Slack will keep messages for the lifetime of your workspace. But, your organization can adjust the retention settings to delete messages after a set amount of time. Different settings may mean that edits, deletions, and revisions are not tracked.

Your organization needs to have a clear archiving policy about communication. Having this in place from the onset of using Slack will ensure that you are capturing the communication. Tools for archiving should make the information easy to retrieve so that you can receive any communication at any time.

5. Preparedness for eDiscovery and Litigation

With the prevalence of ESI, most legal cases involve eDiscovery. Slack records have the potential to be requested as evidence during the eDiscovery process.

Using ESI as evidence in litigation requires a high level of security. This includes collecting digital documents or other files, sequestering that data in a protected environment, or getting it ready for trial. Attorneys need to review not only the data but the process used to collect it.

Your company should ease preparedness for potential eDiscovery. You must take steps to ensure that the data collection is practical and will stand up as admissible evidence.

Slack communications fall into the category of “unstructured data.” This means that there is no specific organization to the information.

Unlike platforms designed to organize client files or store account details, information flows around freely on Slack. The volume of unstructured data in tools grows exponentially over time.
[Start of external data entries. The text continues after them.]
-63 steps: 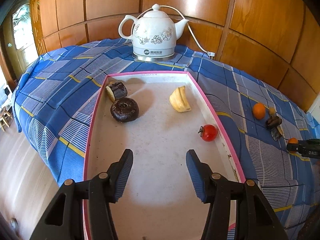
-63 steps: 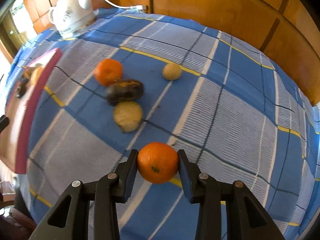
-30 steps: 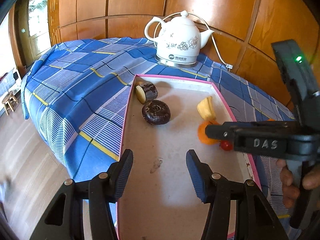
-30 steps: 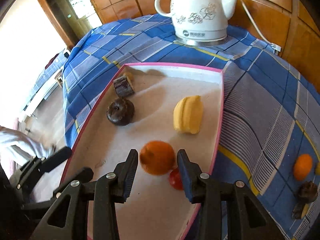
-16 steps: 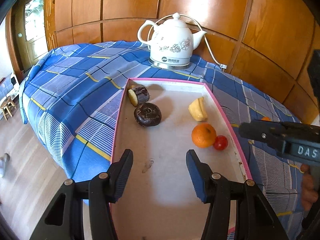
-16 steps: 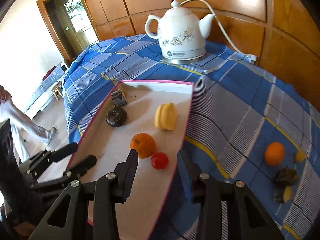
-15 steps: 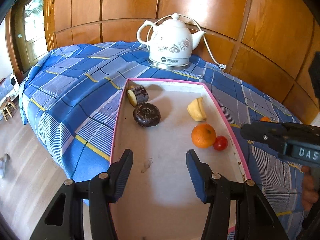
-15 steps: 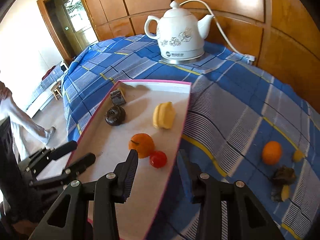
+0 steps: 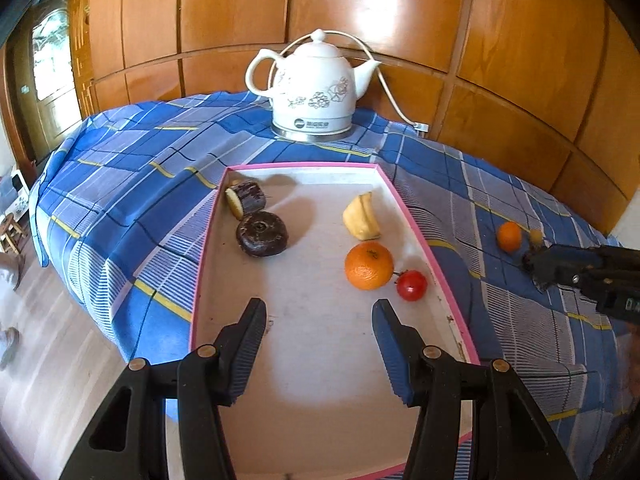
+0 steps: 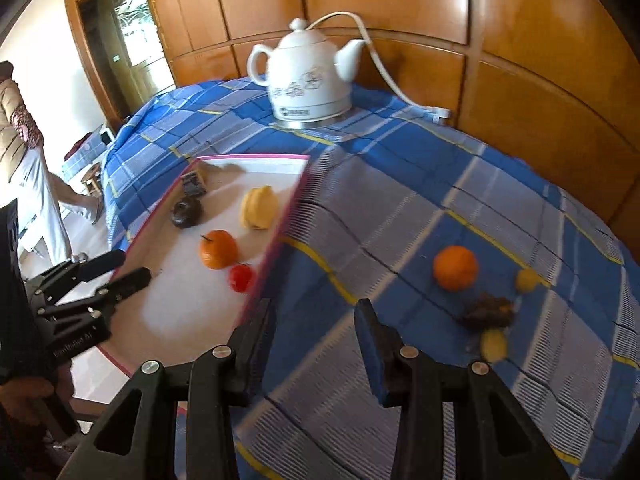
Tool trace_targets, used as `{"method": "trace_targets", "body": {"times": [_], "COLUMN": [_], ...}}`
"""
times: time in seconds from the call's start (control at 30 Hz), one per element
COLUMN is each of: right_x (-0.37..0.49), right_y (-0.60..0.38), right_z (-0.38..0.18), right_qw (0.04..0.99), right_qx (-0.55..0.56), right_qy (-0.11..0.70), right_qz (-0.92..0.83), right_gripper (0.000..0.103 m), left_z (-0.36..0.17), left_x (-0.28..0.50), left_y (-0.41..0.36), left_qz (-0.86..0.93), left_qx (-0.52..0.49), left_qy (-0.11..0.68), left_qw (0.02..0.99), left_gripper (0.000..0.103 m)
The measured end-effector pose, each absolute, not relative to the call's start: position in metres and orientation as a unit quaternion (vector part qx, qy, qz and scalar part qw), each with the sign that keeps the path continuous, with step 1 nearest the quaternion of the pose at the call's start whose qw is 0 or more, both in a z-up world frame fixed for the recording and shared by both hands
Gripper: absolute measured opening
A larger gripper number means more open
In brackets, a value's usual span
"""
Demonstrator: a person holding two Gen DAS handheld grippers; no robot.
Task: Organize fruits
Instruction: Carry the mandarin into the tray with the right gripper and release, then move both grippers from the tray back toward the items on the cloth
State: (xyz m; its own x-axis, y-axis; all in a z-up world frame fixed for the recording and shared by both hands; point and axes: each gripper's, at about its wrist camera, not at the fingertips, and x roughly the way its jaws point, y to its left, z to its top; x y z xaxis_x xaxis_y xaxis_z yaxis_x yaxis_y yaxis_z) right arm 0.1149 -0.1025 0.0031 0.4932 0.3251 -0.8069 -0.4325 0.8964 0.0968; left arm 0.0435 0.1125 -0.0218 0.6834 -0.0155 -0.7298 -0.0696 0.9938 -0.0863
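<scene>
A pink-rimmed white tray lies on the blue checked cloth. In it are an orange touching a red tomato, a yellow banana piece, a dark round fruit and a dark cut piece. My left gripper hovers open and empty over the tray's near end. My right gripper is open and empty, above the cloth just right of the tray rim. On the cloth lie another orange, a dark fruit and two small yellow pieces.
A white corded kettle stands behind the tray, before the wooden wall. The cloth drops off at the left to the floor, where a person stands. Bare cloth lies between the tray and the loose fruit.
The right gripper carried the orange from the cloth into the tray, left it beside the tomato, and pulled back rightward over the cloth. The left gripper drifted slightly.
</scene>
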Motion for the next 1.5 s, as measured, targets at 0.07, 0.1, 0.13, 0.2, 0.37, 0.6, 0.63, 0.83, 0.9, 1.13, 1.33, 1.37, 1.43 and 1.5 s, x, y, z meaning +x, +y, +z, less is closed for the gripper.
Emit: {"method": "trace_targets", "body": {"times": [0.07, 0.1, 0.13, 0.2, 0.37, 0.6, 0.63, 0.83, 0.9, 1.13, 1.33, 1.37, 1.43, 1.5], "right_x": [0.116, 0.117, 0.117, 0.117, 0.122, 0.132, 0.133, 0.143, 0.143, 0.141, 0.143, 0.143, 0.143, 0.143], "right_y": [-0.118, -0.127, -0.135, -0.15, -0.198, -0.262, -0.27, -0.322, -0.329, -0.328, -0.326, -0.326, -0.326, -0.326], "right_z": [0.005, 0.006, 0.007, 0.008, 0.011, 0.001, -0.002, -0.021, -0.02, -0.017, -0.017, -0.017, -0.017, -0.016], "right_qw": [0.865, 0.867, 0.869, 0.872, 0.879, 0.885, 0.885, 0.87, 0.868, 0.867, 0.867, 0.867, 0.866, 0.866], "right_qx": [-0.059, -0.058, -0.059, -0.06, -0.043, -0.023, -0.018, 0.061, 0.084, 0.1, 0.099, 0.101, 0.103, 0.107], "right_qy": [0.453, 0.454, 0.454, 0.454, 0.456, 0.462, 0.463, 0.489, 0.489, 0.488, 0.488, 0.488, 0.489, 0.488], "right_qz": [0.205, 0.197, 0.189, 0.175, 0.129, 0.058, 0.048, -0.024, -0.027, -0.023, -0.019, -0.018, -0.017, -0.014], "right_gripper": [0.041, 0.041, 0.041, 0.041, 0.041, 0.041, 0.041, 0.041, 0.041, 0.041, 0.041, 0.041, 0.041, 0.041], "left_z": [-0.021, -0.02, -0.02, -0.02, -0.02, -0.017, -0.017, -0.014, -0.015, -0.016, -0.021, -0.021, -0.022, -0.022], "left_x": [0.044, 0.045, 0.045, 0.046, 0.047, 0.051, 0.052, 0.058, 0.06, 0.07, 0.087, 0.09, 0.096, 0.103], "left_y": [0.108, 0.106, 0.104, 0.101, 0.091, 0.076, 0.073, 0.047, 0.037, -0.004, -0.038, -0.045, -0.059, -0.07], "left_qz": [0.01, 0.009, 0.006, 0.002, -0.008, -0.026, -0.03, -0.067, -0.083, -0.14, -0.194, -0.201, -0.217, -0.229], "left_qx": [-0.049, -0.048, -0.046, -0.043, -0.034, -0.017, -0.014, 0.005, 0.011, 0.023, 0.01, 0.011, 0.01, 0.009], "left_qy": [0.397, 0.398, 0.399, 0.399, 0.402, 0.404, 0.404, 0.408, 0.411, 0.426, 0.45, 0.452, 0.456, 0.458], "left_qw": [0.916, 0.916, 0.916, 0.916, 0.915, 0.914, 0.914, 0.91, 0.908, 0.894, 0.872, 0.869, 0.863, 0.859], "left_gripper": [0.056, 0.056, 0.056, 0.056, 0.056, 0.056, 0.056, 0.056, 0.056, 0.051, 0.046, 0.046, 0.046, 0.046]}}
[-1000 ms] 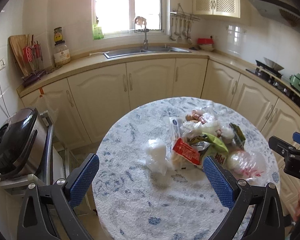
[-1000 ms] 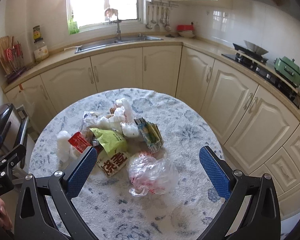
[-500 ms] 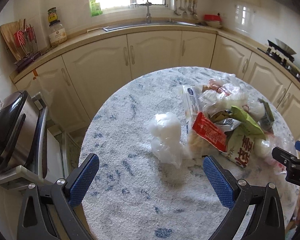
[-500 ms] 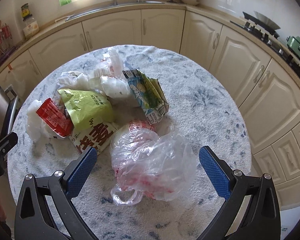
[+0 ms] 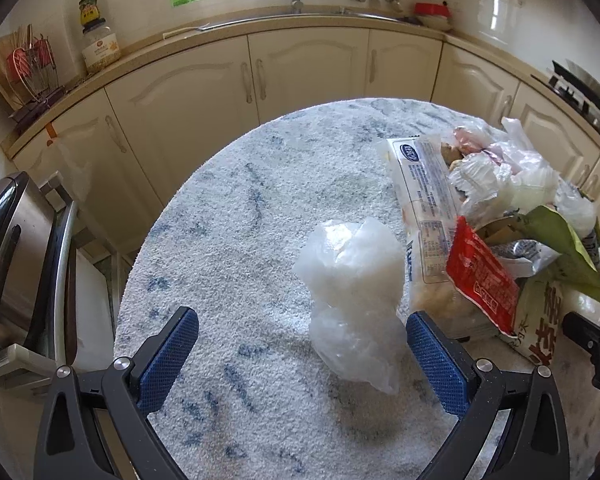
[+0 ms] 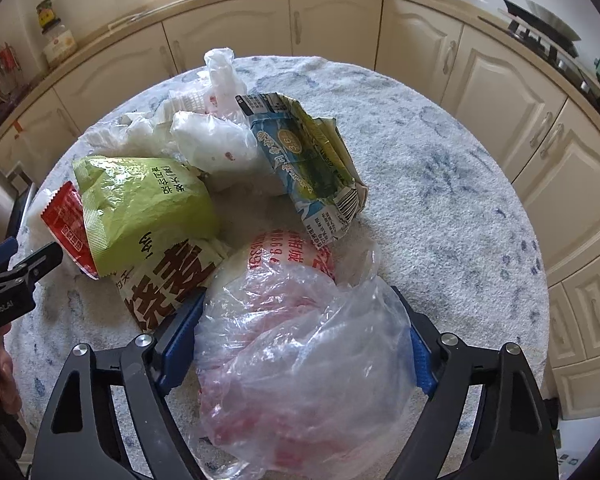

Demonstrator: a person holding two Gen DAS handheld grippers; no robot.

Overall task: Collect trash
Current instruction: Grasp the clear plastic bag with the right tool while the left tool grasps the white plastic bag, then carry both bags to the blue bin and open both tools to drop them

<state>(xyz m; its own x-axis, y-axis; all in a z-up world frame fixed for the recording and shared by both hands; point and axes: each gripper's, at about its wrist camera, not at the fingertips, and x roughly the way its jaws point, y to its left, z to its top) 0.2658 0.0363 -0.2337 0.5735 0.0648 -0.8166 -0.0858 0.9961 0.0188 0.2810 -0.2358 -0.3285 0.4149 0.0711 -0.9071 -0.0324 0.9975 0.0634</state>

Data needs to be collected in a way that ensures it is easy to find and admissible. This includes:

  • Capturing the data in real-time
  • Timestamping the data
  • Linking all associated metadata

Depending on your retention and archiving policy, it is possible that data could be lost. You need to preserve this during the litigation or eDiscovery process. Your organization needs to consider how to place a “hold” on data and export it to preserve it.

Expert teams that follow eDiscovery requests can be costly. Sifting through unstructured data can be time-consuming. Working with an enterprise-grade tool ensures that you’re ready for any request.

Are You Ready for Slack Implementation?

Whether you are managing a newly remote team or simply looking for new communication tools for your team, Slack may be a contender. But as you prepare for Slack usage, be ready to govern its usage.